Copy every line below exactly.

....

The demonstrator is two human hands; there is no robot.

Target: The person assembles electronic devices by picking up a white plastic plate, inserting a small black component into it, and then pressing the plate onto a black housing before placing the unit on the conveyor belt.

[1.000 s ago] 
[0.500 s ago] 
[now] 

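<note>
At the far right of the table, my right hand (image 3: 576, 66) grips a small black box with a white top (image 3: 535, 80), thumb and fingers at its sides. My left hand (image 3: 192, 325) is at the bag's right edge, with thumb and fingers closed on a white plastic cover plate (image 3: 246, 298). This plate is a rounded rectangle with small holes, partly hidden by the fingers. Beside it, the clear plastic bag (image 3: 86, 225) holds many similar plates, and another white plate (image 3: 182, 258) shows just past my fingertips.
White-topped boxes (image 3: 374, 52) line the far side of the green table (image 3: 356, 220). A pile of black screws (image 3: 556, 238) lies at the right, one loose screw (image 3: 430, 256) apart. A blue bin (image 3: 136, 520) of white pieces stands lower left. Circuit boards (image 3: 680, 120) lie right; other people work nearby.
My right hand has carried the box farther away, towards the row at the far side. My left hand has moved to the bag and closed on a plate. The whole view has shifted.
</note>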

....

Task response:
The demonstrator is two human hands; there is no robot.

Target: The person assembles electronic devices by picking up a white plastic plate, inserting a small black component into it, and then pressing the plate onto a black housing before placing the unit on the conveyor belt.

[1.000 s ago] 
[0.500 s ago] 
[now] 

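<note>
At the far right of the table, my right hand (image 3: 576, 66) grips a small black box with a white top (image 3: 535, 80), thumb and fingers at its sides. My left hand (image 3: 192, 325) is at the bag's right edge, with thumb and fingers closed on a white plastic cover plate (image 3: 246, 298). This plate is a rounded rectangle with small holes, partly hidden by the fingers. Beside it, the clear plastic bag (image 3: 86, 225) holds many similar plates, and another white plate (image 3: 182, 258) shows just past my fingertips.
White-topped boxes (image 3: 374, 52) line the far side of the green table (image 3: 356, 220). A pile of black screws (image 3: 556, 238) lies at the right, one loose screw (image 3: 430, 256) apart. A blue bin (image 3: 136, 520) of white pieces stands lower left. Circuit boards (image 3: 680, 120) lie right; other people work nearby.
My right hand has carried the box farther away, towards the row at the far side. My left hand has moved to the bag and closed on a plate. The whole view has shifted.
</note>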

With that, the answer is finished.